[[ Dataset extract, beginning ]]
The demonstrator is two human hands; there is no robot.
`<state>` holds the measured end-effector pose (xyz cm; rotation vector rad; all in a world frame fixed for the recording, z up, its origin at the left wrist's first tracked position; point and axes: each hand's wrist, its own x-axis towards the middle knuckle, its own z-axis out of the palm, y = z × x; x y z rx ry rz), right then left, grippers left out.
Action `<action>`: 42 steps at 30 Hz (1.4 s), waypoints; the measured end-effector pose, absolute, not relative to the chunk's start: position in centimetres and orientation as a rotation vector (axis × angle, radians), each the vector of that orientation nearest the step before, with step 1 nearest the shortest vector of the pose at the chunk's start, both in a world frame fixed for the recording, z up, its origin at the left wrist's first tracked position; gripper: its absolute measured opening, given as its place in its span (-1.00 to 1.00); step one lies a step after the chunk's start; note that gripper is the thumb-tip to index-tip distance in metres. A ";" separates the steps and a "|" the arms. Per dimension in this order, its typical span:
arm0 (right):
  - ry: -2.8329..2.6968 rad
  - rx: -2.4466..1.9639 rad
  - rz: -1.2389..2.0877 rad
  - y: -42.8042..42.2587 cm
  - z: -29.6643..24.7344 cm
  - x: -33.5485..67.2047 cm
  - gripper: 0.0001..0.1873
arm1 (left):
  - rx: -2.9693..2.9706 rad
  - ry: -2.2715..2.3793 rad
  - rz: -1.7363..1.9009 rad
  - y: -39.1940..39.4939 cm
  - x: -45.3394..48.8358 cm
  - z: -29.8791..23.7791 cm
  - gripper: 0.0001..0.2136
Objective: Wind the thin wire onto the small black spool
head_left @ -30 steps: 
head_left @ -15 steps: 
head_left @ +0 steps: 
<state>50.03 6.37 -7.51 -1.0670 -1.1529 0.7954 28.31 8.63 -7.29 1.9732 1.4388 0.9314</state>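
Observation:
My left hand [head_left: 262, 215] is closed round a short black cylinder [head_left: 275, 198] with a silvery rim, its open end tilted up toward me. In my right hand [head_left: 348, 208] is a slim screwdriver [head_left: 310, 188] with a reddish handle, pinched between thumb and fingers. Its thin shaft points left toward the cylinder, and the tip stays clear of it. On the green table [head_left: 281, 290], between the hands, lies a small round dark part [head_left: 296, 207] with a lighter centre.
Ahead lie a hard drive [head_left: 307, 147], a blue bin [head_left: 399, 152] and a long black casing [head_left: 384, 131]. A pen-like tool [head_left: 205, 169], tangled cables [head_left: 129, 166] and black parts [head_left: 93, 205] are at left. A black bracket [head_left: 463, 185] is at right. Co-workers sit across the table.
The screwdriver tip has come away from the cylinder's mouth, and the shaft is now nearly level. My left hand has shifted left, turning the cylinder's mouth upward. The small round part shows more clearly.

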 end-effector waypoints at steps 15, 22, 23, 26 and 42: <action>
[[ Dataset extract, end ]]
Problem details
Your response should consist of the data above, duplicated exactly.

Result of the task
The demonstrator is two human hands; there is no robot.
`<state>` holds the measured end-effector pose (xyz cm; rotation vector rad; all in a world frame fixed for the recording, z up, its origin at the left wrist's first tracked position; point and axes: each hand's wrist, its own x-axis towards the middle knuckle, its own z-axis out of the palm, y = z × x; x y z rx ry rz), right then left, grippers left out.
Action `<action>`: 42 steps at 30 Hz (1.4 s), waypoints; the measured end-effector pose, absolute, not relative to the chunk's start: position in centimetres and orientation as a rotation vector (axis × angle, radians), each the vector of that orientation nearest the step before, with step 1 nearest the shortest vector of the pose at the chunk's start, both in a world frame fixed for the recording, z up, its origin at the left wrist's first tracked position; gripper: its absolute measured opening, given as its place in its span (-1.00 to 1.00); step one lies a step after the chunk's start; note that gripper is the thumb-tip to index-tip distance in metres. A ";" separates the steps and a "|" the arms. Per dimension in this order, its typical span:
arm0 (right):
  - ry: -2.8329..2.6968 rad
  - rx: -2.4466..1.9639 rad
  - rz: -1.2389..2.0877 rad
  - y: -42.8042..42.2587 cm
  - z: -29.6643..24.7344 cm
  - x: -33.5485..67.2047 cm
  - gripper: 0.0001..0.1873
arm1 (left):
  - rx: -2.9693..2.9706 rad
  - ry: -2.2715..2.3793 rad
  - rz: -1.7363..1.9009 rad
  - y: -39.1940..39.4939 cm
  - x: -45.3394..48.8358 cm
  - z: -29.8791..23.7791 cm
  - gripper: 0.0001..0.2136
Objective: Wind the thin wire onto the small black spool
head_left @ -30 steps: 
head_left @ -15 steps: 
head_left @ +0 steps: 
<state>50.03 6.37 -7.51 -1.0670 -1.1529 0.7954 28.31 8.63 -7.29 1.9732 1.4388 0.9314</state>
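Observation:
My left hand [head_left: 262, 215] is closed round a short black cylinder [head_left: 275, 198] with a silvery rim, its open end tilted up toward me. In my right hand [head_left: 348, 208] is a slim screwdriver [head_left: 310, 188] with a reddish handle, pinched between thumb and fingers. Its thin shaft points left toward the cylinder, and the tip stays clear of it. On the green table [head_left: 281, 290], between the hands, lies a small round dark part [head_left: 296, 207] with a lighter centre.
Ahead lie a hard drive [head_left: 307, 147], a blue bin [head_left: 399, 152] and a long black casing [head_left: 384, 131]. A pen-like tool [head_left: 205, 169], tangled cables [head_left: 129, 166] and black parts [head_left: 93, 205] are at left. A black bracket [head_left: 463, 185] is at right. Co-workers sit across the table.
The screwdriver tip has come away from the cylinder's mouth, and the shaft is now nearly level. My left hand has shifted left, turning the cylinder's mouth upward. The small round part shows more clearly.
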
 end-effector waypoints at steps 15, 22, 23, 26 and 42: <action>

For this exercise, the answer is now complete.